I think we're in agreement on this, and the only question is what constitutes "minimal defenses" and how to design them. I figure a lot of planets that don't
specifically fear attack might just establish a planetary shield and give up, aside from maybe some fighters in key areas just to stop random pirates from showing up in the equivalent of a Corellian corvette while your shields are down for maintenance.
Planets that anticipate attack being a realistic threat might well want anticapital guns, in which case the minimum required to consider yourself "defended" would be about, oh, ten plus or minus two installations- as few as four or six maybe, but that might be pushing it.
Avoiding close blockade seems relevant to a theater shield much more so then a whole planetary fortress. If you want to get serious about avoiding a blockade the only option I see is building in orbit, even adding moons if you could and fortifying those, until you have a protected roadstead and fleet base in orbit big enough for hyperjumps. But installations like this would be rare. Also this would protect all the civilian stuff your bound to have in orbit too.

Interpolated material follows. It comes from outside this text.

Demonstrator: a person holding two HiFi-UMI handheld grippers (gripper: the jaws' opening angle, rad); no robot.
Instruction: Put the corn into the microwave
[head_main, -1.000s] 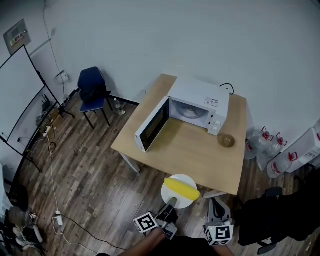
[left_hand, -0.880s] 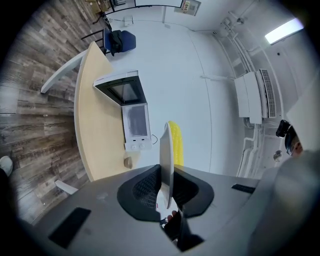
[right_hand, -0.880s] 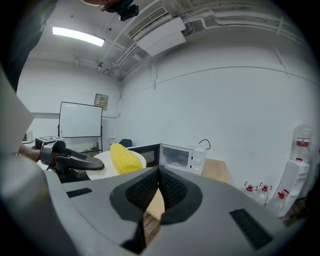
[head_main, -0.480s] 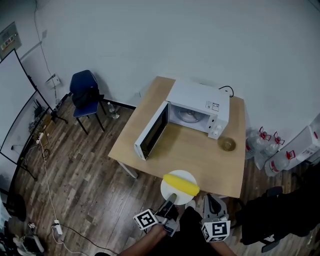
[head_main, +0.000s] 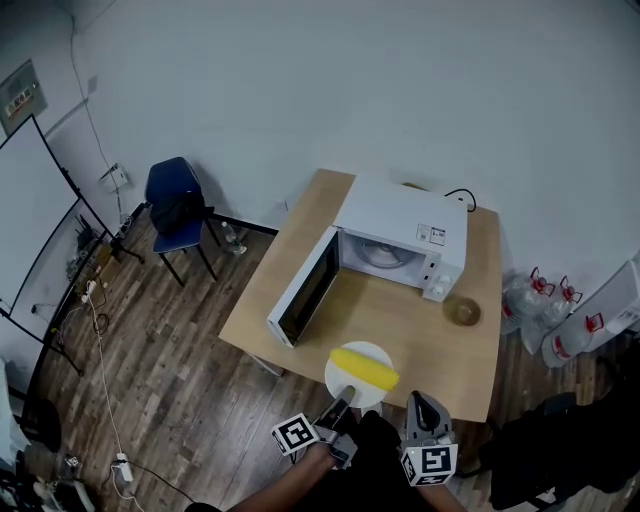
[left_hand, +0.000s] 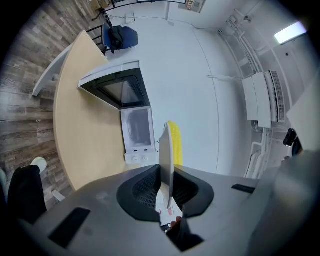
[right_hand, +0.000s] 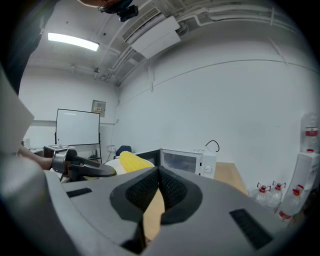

I was discussing close blockade in the context of
after the enemy has a bridgehead on the planet, but while you're still trying to resist them getting to expand it. Basically, you don't want the enemy operating freely in low orbit over
your part of the planet that they don't occupy yet. And if they try that, you want the option of either potting a few of their ships, or of being able to do something like the Rebels did at Hoth and run blockade runners out through the planetary shield under covering fire from your own defense guns.
Conversely, you want to deter them from even trying to operate in low orbit over unoccupied territory, because they know damn well you can do that.
A big variable in this is just how much of the power generation on starwars ships is needed for firepower vs mobility. Hyperdrive can use the same power weapons do for example, because you never fire in hyperspace, while all sublight power, which is clearly linked to hyperspace power but not completely the same, needs to be usable while firing. It seems unlikely that an ISD for example can go full speed and use utter maximum firepower, but no reason exists why it could not. Its possible the power systems are totally non compatible, and that the ship actually has a large over design margin of power. We don't know.
Generally though the more and more power weapons-shields are going to eat, probably the less it matters if you have engines too as long as your ship isn't trying to be fast.The cost difference for ground based weapons may be very low. We have rather strong cost divisions in real life because in real life because we never pushed gun performance all that high.
True. On the other hand, I remember hearing arguments derived from the old calcs that a star destroyer actually needs something like 90 to 99% of its power output for the engines, and that even at maximum Base Delta Zero firepower the weapons are dramatically less energetic than the sublight drive. I could be misremembering, I suppose, but
if true that would make static fortifications (planetary or orbital) a lot more economical than mobile vessels. Unless those mobile vessels were so slow compared to starships that they were functionally nailed to the floor in tactical terms.